▶ _TASK DESCRIPTION_
Nothing past the line containing "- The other" belongs in the output. Copy exactly every line of the data below from the first up to and including it.

▶ _DATASET CONTENT_
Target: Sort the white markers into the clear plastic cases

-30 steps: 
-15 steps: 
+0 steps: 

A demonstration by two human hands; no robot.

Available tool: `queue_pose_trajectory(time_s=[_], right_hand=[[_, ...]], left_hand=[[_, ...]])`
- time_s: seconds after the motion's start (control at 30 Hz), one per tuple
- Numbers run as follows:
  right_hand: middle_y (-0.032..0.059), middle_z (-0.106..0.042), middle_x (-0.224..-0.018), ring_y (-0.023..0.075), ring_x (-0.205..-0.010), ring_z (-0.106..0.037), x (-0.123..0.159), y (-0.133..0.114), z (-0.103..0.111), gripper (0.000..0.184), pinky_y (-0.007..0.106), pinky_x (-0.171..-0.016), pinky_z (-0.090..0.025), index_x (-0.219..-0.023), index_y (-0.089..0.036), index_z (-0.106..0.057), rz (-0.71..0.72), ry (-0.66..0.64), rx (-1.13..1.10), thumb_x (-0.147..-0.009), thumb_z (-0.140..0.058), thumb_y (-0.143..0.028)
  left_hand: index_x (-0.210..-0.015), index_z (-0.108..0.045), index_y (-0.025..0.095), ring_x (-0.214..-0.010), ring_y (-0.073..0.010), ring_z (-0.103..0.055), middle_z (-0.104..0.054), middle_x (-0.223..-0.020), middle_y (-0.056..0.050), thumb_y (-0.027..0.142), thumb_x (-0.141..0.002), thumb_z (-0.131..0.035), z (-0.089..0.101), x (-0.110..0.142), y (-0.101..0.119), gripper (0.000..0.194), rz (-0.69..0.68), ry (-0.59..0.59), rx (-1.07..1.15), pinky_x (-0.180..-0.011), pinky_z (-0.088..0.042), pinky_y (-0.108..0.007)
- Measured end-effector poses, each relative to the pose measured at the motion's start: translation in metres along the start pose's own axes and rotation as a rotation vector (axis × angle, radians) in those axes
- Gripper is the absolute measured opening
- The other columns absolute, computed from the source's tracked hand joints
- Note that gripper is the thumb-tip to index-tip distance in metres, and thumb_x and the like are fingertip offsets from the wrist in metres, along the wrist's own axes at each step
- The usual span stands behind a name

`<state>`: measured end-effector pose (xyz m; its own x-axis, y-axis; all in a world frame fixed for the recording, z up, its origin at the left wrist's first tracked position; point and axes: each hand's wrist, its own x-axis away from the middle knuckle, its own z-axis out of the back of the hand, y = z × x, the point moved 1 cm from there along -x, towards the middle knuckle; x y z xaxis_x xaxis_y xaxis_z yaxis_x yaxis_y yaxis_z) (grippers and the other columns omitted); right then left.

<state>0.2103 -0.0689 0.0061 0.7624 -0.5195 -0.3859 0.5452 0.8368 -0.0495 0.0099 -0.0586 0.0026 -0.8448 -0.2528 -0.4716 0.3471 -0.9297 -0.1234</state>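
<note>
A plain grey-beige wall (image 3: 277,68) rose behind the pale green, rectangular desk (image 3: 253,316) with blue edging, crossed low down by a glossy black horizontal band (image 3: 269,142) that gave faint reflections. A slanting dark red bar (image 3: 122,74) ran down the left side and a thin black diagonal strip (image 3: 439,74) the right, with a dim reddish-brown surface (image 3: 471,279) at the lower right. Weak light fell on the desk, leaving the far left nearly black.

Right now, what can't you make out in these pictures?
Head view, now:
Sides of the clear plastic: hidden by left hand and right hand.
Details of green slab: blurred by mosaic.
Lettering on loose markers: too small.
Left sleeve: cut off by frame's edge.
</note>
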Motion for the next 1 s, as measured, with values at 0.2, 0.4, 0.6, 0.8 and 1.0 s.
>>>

▶ _WRITTEN RESPONSE_
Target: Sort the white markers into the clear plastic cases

-30 steps: 
-15 steps: 
+0 steps: 

A demonstration by two human hands; no robot.

Available tool: `queue_pose_trajectory(time_s=[_], right_hand=[[_, ...]], left_hand=[[_, ...]])`
- time_s: seconds after the motion's start (control at 30 Hz), one per tuple
- Numbers run as follows:
  right_hand: middle_y (-0.032..0.059), middle_z (-0.106..0.042), middle_x (-0.224..-0.018), ring_y (-0.023..0.075), ring_x (-0.205..-0.010), ring_z (-0.106..0.037), x (-0.123..0.159), y (-0.133..0.114), z (-0.103..0.111), gripper (0.000..0.184), pinky_y (-0.007..0.106), pinky_x (-0.171..-0.016), pinky_z (-0.090..0.025), index_x (-0.219..-0.023), index_y (-0.089..0.036), index_z (-0.106..0.057), rz (-0.71..0.72), ry (-0.66..0.64), rx (-1.13..1.10), thumb_x (-0.147..-0.009), thumb_z (-0.140..0.058), thumb_y (-0.143..0.028)
  left_hand: index_x (-0.210..-0.015), index_z (-0.108..0.045), index_y (-0.025..0.095), ring_x (-0.214..-0.010), ring_y (-0.073..0.010), ring_z (-0.103..0.055), middle_z (-0.104..0.054), middle_x (-0.223..-0.020), middle_y (-0.056..0.050), thumb_y (-0.027..0.142), thumb_x (-0.141..0.002), thumb_z (-0.131..0.035), z (-0.089..0.101), x (-0.110..0.142), y (-0.101..0.119), gripper (0.000..0.194), rz (-0.69..0.68), ry (-0.59..0.59), rx (-1.07..1.15), pinky_x (-0.180..-0.011), pinky_z (-0.088..0.042), pinky_y (-0.108..0.007)
- Measured end-effector poses, each relative to the pose measured at the motion's start: translation in metres along the start pose's own axes and rotation as a rotation vector (axis × angle, radians) in those axes
- Gripper is the absolute measured opening
- The other columns absolute, computed from the source's tracked hand joints

This output is complete.